## SUPPLIED MATERIAL

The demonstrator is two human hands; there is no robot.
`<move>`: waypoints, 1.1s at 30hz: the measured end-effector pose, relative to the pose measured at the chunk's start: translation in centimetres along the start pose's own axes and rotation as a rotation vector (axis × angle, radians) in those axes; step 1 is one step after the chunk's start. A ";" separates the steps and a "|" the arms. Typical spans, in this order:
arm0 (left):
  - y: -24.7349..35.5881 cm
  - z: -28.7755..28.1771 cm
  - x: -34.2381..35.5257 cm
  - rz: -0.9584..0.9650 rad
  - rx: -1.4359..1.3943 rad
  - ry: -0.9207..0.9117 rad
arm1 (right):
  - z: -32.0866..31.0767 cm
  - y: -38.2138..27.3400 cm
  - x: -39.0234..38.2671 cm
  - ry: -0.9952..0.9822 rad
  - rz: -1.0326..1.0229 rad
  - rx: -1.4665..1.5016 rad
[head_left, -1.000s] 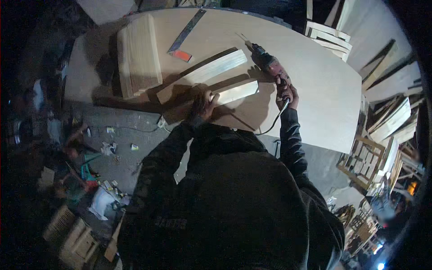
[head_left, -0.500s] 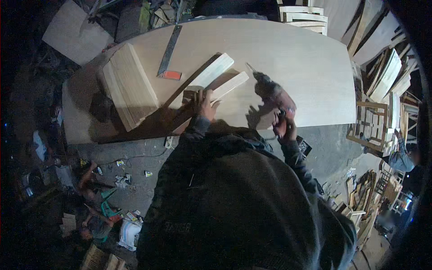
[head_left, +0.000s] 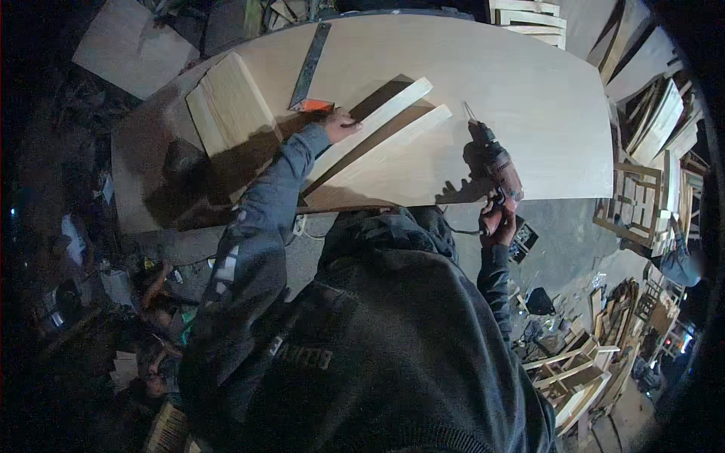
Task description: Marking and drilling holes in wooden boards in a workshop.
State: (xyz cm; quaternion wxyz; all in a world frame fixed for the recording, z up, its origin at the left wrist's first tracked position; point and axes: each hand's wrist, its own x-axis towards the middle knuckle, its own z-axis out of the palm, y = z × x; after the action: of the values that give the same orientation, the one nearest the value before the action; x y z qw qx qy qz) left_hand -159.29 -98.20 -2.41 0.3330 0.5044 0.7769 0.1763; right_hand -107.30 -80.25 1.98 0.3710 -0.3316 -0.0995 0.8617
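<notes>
Pale, slim wooden strips (head_left: pixel 389 112) lie on the tan plywood sheet (head_left: pixel 551 113), the left hand (head_left: pixel 342 127) at the farther, perhaps steadying it, its pinch unclear, while the right hand (head_left: pixel 500 225) encircles the red-and-black power drill (head_left: pixel 505 174), seemingly keeping it clear.

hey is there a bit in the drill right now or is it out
In: a thin bit juts from the front of the red drill, gripped by the right hand. Whether it's spinning, I cannot tell.
</notes>
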 end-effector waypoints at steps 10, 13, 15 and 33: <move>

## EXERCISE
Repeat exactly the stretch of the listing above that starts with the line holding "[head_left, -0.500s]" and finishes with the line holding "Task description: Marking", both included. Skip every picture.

## ANSWER TO THIS EXERCISE
[head_left, -0.500s] 
[head_left, +0.000s] 
Task description: Marking and drilling holes in wooden boards in a workshop.

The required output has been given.